- Dec 21, 2017
- 478
What is the most reliable M.2 NVMe SSD brands and M.2 NVMe SSDs?
I only can find the 7600p and that is a business re-brand of the consumer 760p:What about Intel 7700p ?
The Intel SSD 760p is intended to be a mainstream product for a retail SSD market that is increasingly migrating away from SATA SSDs. Critical to that goal, the Intel SSD 760p is almost always faster than any SATA SSD, and it is one of the first NVMe SSDs to offer idle power levels that are competitive with the best SATA SSDs. Those are important thresholds for budget NVMe SSDs, and the Intel 600p frequently fell short of that standard. And on the few synthetic tests where the 760p is slower than Samsung's new SATA king (the 860 PRO), it isn't far behind.
It was difficult to justify paying for the Intel 600p over a good SATA drive, because the workloads where the 600p was sure to outperform the SATA drive were the lighter tasks where either drive would be plenty fast. The Intel SSD 760p does not suffer from this problem. It handles light or heavy workloads well, and it doesn't lose much performance as it fills up. In any use case, the performance is a step up from SATA SSDs.

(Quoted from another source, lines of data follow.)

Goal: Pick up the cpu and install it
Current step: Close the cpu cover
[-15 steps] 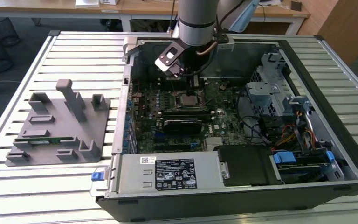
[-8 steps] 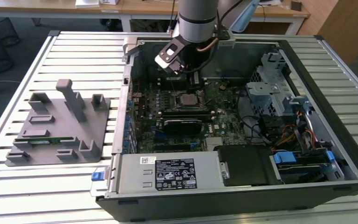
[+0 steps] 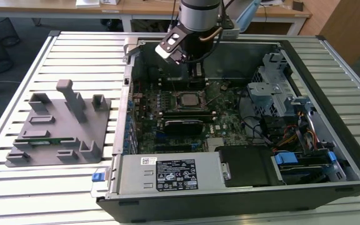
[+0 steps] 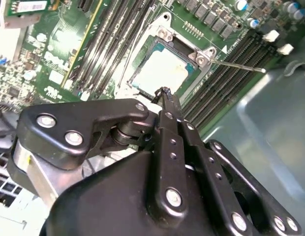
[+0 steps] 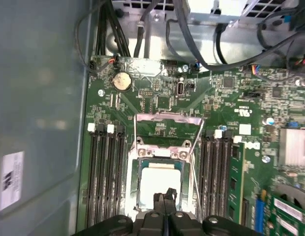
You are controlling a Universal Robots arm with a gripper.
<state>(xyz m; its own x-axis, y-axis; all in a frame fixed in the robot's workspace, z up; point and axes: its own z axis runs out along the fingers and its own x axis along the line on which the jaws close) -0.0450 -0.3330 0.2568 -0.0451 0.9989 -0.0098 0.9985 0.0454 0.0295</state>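
Exterior view: open case (image 3: 230,206) lying on slatted desk (image 3: 73,51), arm reaching down into its far end, claw (image 3: 196,83) low over motherboard (image 3: 224,117). Cpu (image 3: 185,100) seated in socket near middle of board, silver top facing up. Gray fixture (image 3: 61,126) on desk toward exterior view's left, well apart from cpu, with green memory stick (image 3: 45,139) lying in it. Both wrist views: claw (image 4: 165,92) (image 5: 165,197) closed, fingertips pressed together with nothing gripped between them, hanging right over one edge of cpu (image 4: 161,69) (image 5: 160,181); touching or just clear of it, cannot tell. Cpu flat and square inside socket (image 5: 133,182), metal load plate (image 5: 167,129) hinged up and open beside it. Thin lever (image 4: 238,65) sticking out free from socket corner in second wrist view. Rows of black memory slots (image 5: 106,177) flanking socket on both sides in first wrist view.
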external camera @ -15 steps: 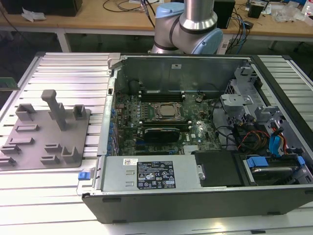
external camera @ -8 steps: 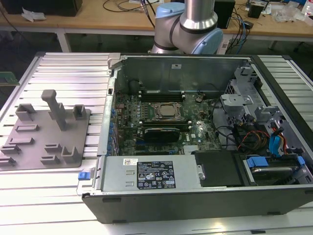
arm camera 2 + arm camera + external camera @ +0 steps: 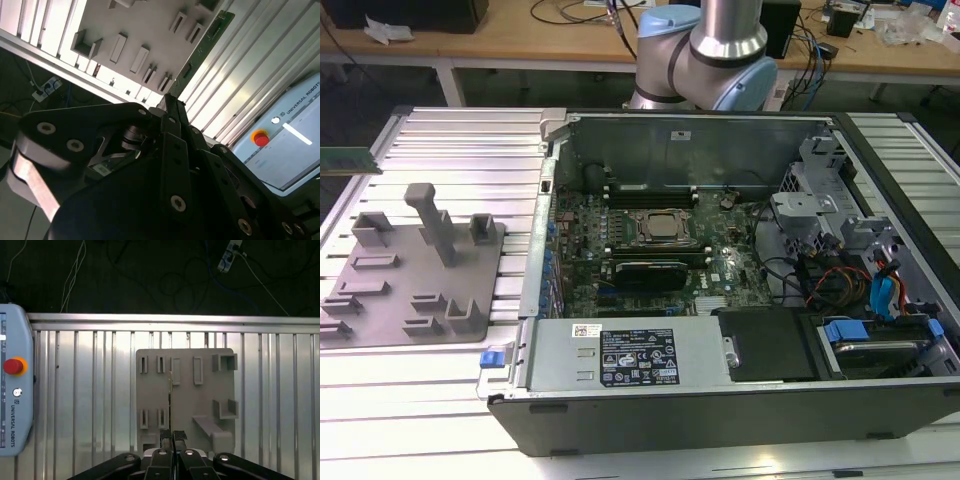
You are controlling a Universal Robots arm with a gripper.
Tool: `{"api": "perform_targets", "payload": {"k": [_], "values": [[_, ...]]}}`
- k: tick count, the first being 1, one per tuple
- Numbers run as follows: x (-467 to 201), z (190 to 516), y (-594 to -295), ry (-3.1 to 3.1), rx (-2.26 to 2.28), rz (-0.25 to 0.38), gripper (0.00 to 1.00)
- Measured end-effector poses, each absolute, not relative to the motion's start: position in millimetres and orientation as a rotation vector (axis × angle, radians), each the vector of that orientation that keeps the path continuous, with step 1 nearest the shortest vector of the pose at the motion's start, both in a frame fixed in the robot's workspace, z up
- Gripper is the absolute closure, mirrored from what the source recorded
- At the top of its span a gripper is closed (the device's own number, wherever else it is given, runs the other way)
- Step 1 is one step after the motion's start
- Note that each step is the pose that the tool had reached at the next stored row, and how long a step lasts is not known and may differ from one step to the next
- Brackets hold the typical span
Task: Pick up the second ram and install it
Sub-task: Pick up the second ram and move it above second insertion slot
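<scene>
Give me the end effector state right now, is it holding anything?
The end effector: closed, holding the green memory stick by one end.

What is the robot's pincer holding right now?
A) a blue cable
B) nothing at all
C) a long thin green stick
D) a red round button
C: in the second wrist view the black pincer is shut on one end of the long thin green circuit-board stick, whose other end points towards the grey plastic holder plate.
</scene>
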State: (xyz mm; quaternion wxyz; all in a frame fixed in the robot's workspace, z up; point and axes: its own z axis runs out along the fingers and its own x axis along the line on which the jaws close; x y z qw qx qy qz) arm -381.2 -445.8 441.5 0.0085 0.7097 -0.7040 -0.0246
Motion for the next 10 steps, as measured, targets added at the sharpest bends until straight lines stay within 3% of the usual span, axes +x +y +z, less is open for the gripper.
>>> {"api": "perform_targets", "payload": {"k": [10], "values": [[-351, 442, -446, -2.2, 2.218, -0.077, 0.91]]}}
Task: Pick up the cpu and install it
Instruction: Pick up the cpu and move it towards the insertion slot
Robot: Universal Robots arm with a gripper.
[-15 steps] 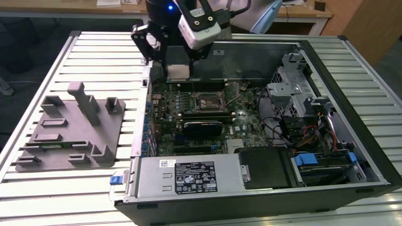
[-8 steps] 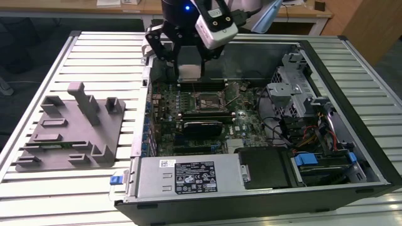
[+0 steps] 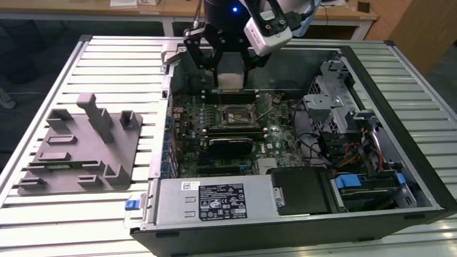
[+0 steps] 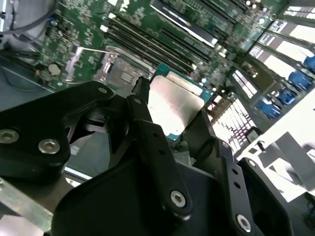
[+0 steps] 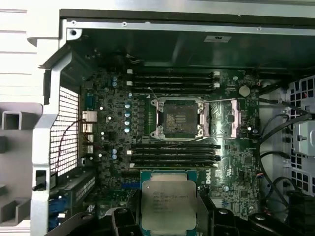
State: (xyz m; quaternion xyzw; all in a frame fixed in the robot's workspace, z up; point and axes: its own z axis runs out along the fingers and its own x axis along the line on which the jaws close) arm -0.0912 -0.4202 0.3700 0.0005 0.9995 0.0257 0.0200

Compared to other NVMe SSDs, the 760p is clearly not a high-end drive. It beats the once-premium but now outdated 400GB Intel SSD 750 in most performance tests, but Samsung's recent NVMe SSDs are often far faster than the 760p. The Samsung 960 PRO is clearly in a different league from the 760p, but the TLC-based PM981 also outperforms the 760p and its eventual retail version may not carry much of a price premium over the 760p. The Samsung 960 EVO is currently a bit more expensive than the 760p but largely justifies that price.